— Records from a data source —
■ ■ ■ ■ ■

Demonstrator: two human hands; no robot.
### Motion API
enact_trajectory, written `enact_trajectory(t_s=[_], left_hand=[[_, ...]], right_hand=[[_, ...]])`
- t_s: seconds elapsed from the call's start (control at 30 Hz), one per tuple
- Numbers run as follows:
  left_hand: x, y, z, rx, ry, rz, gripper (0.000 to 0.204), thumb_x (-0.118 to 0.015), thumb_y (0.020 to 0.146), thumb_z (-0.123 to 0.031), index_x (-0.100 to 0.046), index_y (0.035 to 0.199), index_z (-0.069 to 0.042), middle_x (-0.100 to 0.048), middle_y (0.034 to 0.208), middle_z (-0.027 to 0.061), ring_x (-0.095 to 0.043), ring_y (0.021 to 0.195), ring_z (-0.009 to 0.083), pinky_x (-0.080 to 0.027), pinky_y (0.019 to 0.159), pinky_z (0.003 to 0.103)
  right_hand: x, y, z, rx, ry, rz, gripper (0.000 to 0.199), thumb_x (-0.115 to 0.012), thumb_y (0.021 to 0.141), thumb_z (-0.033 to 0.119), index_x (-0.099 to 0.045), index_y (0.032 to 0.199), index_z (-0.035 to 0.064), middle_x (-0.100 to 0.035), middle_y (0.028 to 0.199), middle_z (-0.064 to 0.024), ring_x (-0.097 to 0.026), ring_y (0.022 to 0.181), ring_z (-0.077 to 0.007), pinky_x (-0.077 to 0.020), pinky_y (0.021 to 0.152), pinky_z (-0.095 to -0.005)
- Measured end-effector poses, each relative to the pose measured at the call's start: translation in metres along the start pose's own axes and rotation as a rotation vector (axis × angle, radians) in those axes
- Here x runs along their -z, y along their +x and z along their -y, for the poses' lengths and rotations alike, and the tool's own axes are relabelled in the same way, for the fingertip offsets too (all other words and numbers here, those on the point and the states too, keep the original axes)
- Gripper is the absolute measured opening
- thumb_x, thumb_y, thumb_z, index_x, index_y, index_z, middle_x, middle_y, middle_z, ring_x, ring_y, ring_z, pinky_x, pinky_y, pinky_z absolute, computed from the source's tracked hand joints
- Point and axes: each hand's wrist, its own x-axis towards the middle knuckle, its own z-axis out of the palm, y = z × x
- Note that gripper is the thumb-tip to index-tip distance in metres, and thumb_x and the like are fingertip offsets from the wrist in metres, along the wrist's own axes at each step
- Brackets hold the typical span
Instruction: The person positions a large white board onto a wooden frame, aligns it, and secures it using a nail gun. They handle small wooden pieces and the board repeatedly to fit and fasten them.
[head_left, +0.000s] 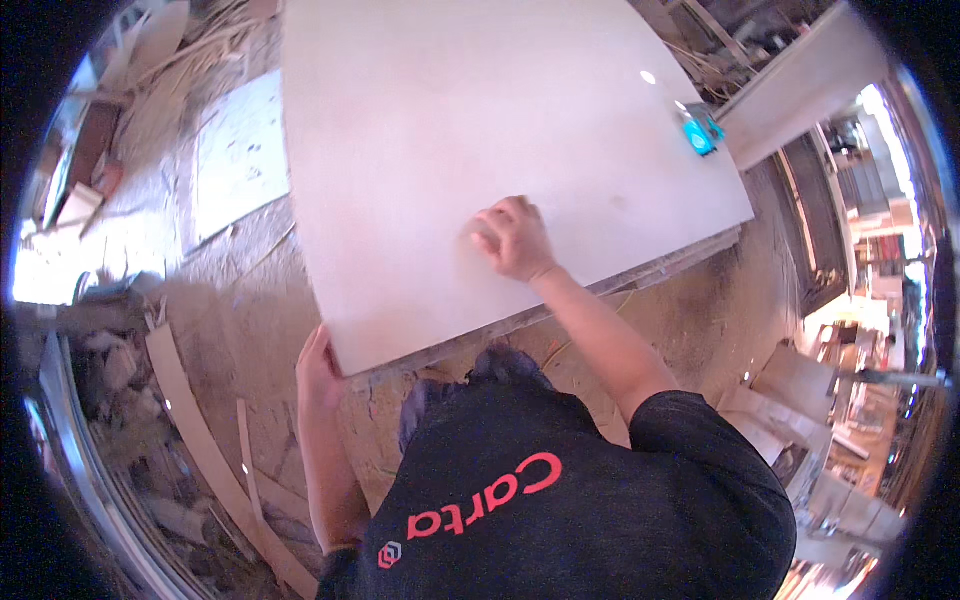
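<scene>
A large pale flat board (450, 120) lies in front of me, raised above the floor. At its near left corner, my left hand (319, 368) grips the edge, with some fingers hidden against the side. Over the near middle of the board is my right hand (512, 240), its fingers curled closed. Motion slightly blurs that hand, and whatever it may hold cannot be made out. Toward the board's right edge sits a small turquoise and black tool (699, 138), apart from both hands; its kind is unclear.
Left of the board, a white sheet (240, 150) lies on the dusty floor. Long wood strips (185, 385) and scraps are at lower left. Another pale panel (810, 85) stands at upper right. Cut wood pieces (795, 380) lie to the right.
</scene>
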Motion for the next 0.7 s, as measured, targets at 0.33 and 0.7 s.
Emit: enact_trajectory(t_s=[0.33,0.7], left_hand=[[0.005,-0.053,0.000,-0.175,0.092,-0.169,0.026,-0.058,0.098,-0.013,-0.059,0.119,0.002,-0.066,0.108,0.0076,-0.061,0.099,0.0161,-0.049,0.086,0.029],[-0.092,-0.016,0.006,-0.535,0.361,-0.355,0.030,-0.059,0.097,-0.012,-0.057,0.123,0.002,-0.063,0.112,0.0085,-0.059,0.104,0.0175,-0.047,0.092,0.033]], right_hand=[[0.006,-0.012,-0.028,0.047,0.223,0.016,0.021,-0.069,0.082,0.024,-0.065,0.098,0.0119,-0.055,0.103,-0.0079,-0.054,0.105,-0.0292,-0.0437,0.095,-0.0468],[0.109,-0.097,-0.115,0.045,0.362,0.187,0.019,-0.071,0.078,0.022,-0.065,0.091,0.0083,-0.059,0.101,-0.0104,-0.056,0.105,-0.0306,-0.0471,0.093,-0.0460]])
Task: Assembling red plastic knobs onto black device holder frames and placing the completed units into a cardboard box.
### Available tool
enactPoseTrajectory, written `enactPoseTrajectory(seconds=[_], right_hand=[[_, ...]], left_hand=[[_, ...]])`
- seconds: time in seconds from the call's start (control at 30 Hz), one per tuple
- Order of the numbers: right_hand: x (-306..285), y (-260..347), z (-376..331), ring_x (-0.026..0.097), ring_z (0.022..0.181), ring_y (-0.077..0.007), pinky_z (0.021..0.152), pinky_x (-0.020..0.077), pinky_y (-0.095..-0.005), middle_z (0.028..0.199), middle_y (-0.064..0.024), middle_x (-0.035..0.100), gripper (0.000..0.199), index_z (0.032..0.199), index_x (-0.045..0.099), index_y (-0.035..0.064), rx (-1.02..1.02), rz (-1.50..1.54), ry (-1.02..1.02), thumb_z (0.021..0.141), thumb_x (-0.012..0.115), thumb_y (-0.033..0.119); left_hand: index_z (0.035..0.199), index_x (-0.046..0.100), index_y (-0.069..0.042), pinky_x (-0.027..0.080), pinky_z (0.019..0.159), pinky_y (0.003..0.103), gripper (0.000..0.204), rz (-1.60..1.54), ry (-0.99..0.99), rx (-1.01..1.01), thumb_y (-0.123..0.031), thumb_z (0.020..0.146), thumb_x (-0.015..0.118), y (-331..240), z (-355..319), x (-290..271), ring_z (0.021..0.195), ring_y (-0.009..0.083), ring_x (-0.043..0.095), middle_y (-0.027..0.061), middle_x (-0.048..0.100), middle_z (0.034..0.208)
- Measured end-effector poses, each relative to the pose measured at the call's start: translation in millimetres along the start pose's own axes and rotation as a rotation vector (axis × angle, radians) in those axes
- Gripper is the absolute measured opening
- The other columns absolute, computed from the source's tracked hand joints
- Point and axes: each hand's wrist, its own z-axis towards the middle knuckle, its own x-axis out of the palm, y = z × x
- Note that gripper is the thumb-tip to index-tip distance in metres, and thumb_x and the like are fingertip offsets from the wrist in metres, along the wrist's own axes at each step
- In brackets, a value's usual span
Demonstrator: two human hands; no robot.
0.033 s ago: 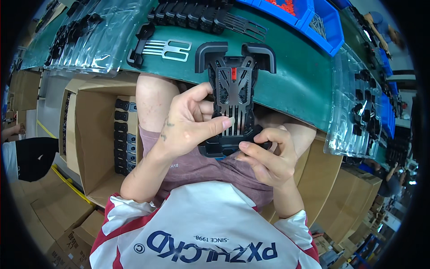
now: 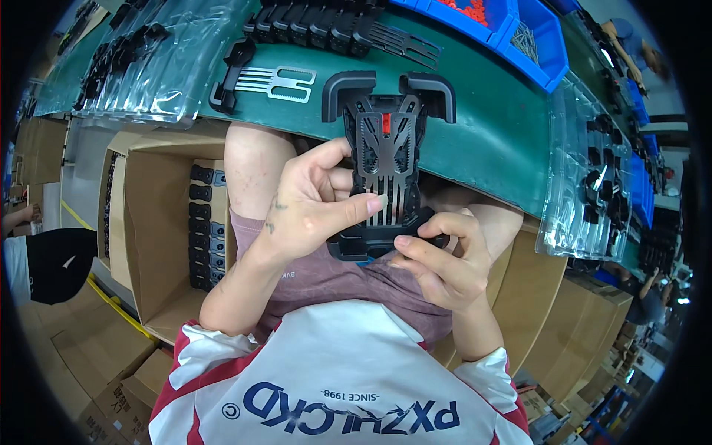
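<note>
Above my lap I hold a black phone holder (image 2: 386,159) with both hands. Two hooked corner arms stand out at its far end, a dark slotted metal plate lies along its middle, and a small red piece (image 2: 386,124) shows near the top. My left hand (image 2: 315,200) grips the left side, its thumb pressed on the slotted plate and its fingers curled around the edge, partly hidden. My right hand (image 2: 449,256) pinches the near right corner between thumb and fingers. What lies under the holder is mostly out of sight.
On the green table (image 2: 489,141) lie a slotted metal plate with a black end piece (image 2: 274,81) and a row of black clamp parts (image 2: 311,26). Blue bins (image 2: 534,44) hold red pieces and metal pins. Clear trays (image 2: 586,178) stand at both sides; an open cardboard box (image 2: 159,222) sits left.
</note>
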Motion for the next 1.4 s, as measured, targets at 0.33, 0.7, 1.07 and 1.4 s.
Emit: enactPoseTrajectory(seconds=[0.33, 0.7, 1.07, 1.4], right_hand=[[1, 4, 45, 0.048, 0.067, -0.0095, 0.06, 0.0378, -0.0175, 0.096, -0.0082, 0.059, 0.065, 0.126, 0.047, -0.0002, 0.6, 0.759, -0.178, 0.066, 0.071, -0.003], [16, 27, 67, 0.047, 0.068, -0.0079, 0.061, 0.0387, -0.0185, 0.086, -0.0051, 0.06, 0.071, 0.133, 0.041, -0.0003, 0.657, 0.67, -0.082, 0.068, 0.068, -0.007], [-44, -94, 228, 0.065, 0.088, -0.025, 0.078, 0.0529, -0.0331, 0.099, -0.0159, 0.067, 0.032, 0.11, 0.064, -0.0001, 0.457, -0.358, -0.093, 0.082, 0.056, 0.012], [-48, -183, 280, 0.067, 0.088, -0.0298, 0.08, 0.054, -0.037, 0.101, -0.0181, 0.067, 0.03, 0.106, 0.067, 0.0012, 0.484, -0.898, 0.258, 0.08, 0.054, 0.007]], left_hand=[[0.131, 0.036, 0.002, 0.037, 0.049, 0.013, 0.061, -0.036, 0.168, -0.079, 0.014, 0.076, 0.059, -6, -10, 8, 0.059, 0.0056, 0.055, 0.0144, 0.067, 0.089], [0.147, -0.011, -0.012, 0.044, 0.059, 0.016, 0.103, -0.055, 0.187, 0.359, 0.018, 0.071, 0.052, -10, -6, -2, 0.064, 0.0163, 0.062, 0.0242, 0.064, 0.101], [0.148, -0.01, -0.012, 0.049, 0.074, 0.026, 0.107, -0.138, -0.031, 0.367, 0.015, 0.067, 0.055, -24, -30, -39, 0.073, 0.0235, 0.064, 0.0249, 0.061, 0.112], [0.148, -0.005, -0.011, 0.051, 0.074, 0.029, 0.106, -0.113, 0.187, 0.48, 0.014, 0.066, 0.056, -6, -31, -64, 0.09, 0.0256, 0.064, 0.0255, 0.051, 0.127]])
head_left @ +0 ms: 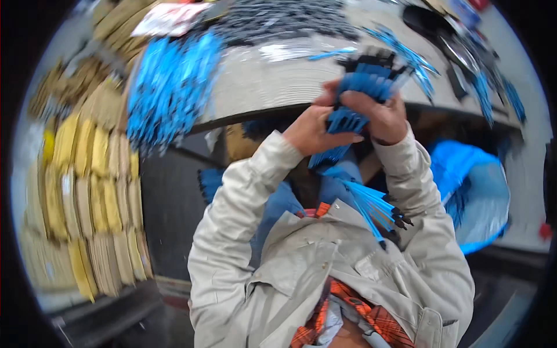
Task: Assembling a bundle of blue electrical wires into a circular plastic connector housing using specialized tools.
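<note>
Above the table's near edge, both my hands hold a thick bundle of slim blue sticks with black ends (366,86). My left hand (310,129) is closed around the lower part of the bundle. My right hand (384,116) wraps its right side, with the thumb across the front. Black ends stick up above my fingers, slightly blurred. More blue sticks with black tips (368,203) lie fanned across my lap, below the hands and against my right sleeve. Whether these are pens or some other kind of stick, I cannot tell.
A large pile of blue sticks (171,87) overhangs the left edge of the grey table (249,81). Black pieces (284,20) cover its far side; loose blue sticks (406,52) lie right. Stacked brown and yellow packets (87,185) stand left, a blue bag (476,191) right.
</note>
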Demonstrator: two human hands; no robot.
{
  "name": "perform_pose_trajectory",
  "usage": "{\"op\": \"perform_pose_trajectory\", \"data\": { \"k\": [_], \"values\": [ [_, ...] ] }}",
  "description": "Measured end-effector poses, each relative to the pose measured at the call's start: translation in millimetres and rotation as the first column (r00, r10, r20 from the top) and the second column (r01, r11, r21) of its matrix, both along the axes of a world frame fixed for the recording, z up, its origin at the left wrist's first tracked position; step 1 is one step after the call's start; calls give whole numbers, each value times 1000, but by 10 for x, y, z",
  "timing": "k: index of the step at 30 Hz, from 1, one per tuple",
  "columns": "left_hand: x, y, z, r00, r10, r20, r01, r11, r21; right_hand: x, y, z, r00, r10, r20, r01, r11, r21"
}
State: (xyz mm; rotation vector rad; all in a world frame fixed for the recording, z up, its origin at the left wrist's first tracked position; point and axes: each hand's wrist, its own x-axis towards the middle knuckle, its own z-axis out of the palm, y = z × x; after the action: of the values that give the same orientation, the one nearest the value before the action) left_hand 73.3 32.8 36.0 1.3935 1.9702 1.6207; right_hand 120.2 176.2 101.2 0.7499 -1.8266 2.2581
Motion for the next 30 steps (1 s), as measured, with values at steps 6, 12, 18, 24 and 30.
{"op": "perform_pose_trajectory", "data": {
  "k": [6, 12, 18, 24, 30],
  "values": [
    [724, 440, -982, 619, -170, 767, 113, 985, 127, 496, 327, -676, 909, -81, 410, 159, 974, -159],
    [882, 442, -1026, 543, -61, 837, 75, 997, 24, 690, 339, -982, 747, -84, 660, 243, 958, -152],
    [889, 102, -1467, 745, 43, 666, 24, 996, -91, 463, 210, -1088, 768, 8, 640, 117, 981, -152],
    [299, -251, -612, 769, 224, 598, -271, 962, -11, 412, 293, -1081, 729, -58, 682, 124, 991, -49],
    [-1504, -580, -5, 614, 735, -288, -782, 616, -97, 347, 304, -1121, 708, 42, 705, 92, 984, -150]
  ]
}}
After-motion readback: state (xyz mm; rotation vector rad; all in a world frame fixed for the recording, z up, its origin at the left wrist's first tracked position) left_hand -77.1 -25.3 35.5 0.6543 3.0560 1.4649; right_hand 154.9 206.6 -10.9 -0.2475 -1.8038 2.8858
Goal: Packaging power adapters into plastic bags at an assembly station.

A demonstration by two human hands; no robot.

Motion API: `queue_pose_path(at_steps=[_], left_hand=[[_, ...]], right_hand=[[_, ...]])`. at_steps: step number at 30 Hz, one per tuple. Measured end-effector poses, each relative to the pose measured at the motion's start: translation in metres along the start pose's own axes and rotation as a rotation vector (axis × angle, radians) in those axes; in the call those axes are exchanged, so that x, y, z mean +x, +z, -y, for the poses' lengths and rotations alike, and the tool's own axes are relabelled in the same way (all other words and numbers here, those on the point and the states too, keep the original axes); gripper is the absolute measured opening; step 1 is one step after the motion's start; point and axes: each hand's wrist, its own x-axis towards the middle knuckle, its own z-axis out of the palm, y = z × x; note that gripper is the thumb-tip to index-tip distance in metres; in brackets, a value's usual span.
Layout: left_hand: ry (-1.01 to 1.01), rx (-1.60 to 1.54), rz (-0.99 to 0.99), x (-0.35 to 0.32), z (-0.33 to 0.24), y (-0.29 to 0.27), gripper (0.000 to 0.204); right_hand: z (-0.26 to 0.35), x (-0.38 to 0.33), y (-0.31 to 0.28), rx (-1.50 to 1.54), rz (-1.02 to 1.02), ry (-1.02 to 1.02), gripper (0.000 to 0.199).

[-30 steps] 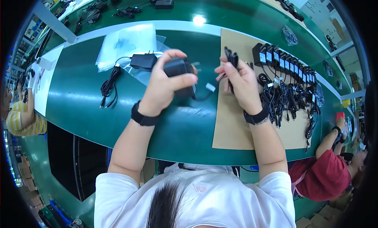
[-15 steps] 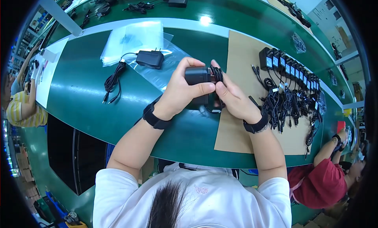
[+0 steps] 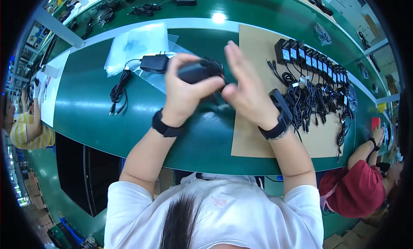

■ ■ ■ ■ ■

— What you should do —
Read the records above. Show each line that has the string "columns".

— Exercise response —
- The other columns absolute, computed from the source's tracked hand joints
  "columns": "left_hand: x, y, z, r00, r10, r20, r01, r11, r21; right_hand: x, y, z, r00, r10, r20, r01, r11, r21"

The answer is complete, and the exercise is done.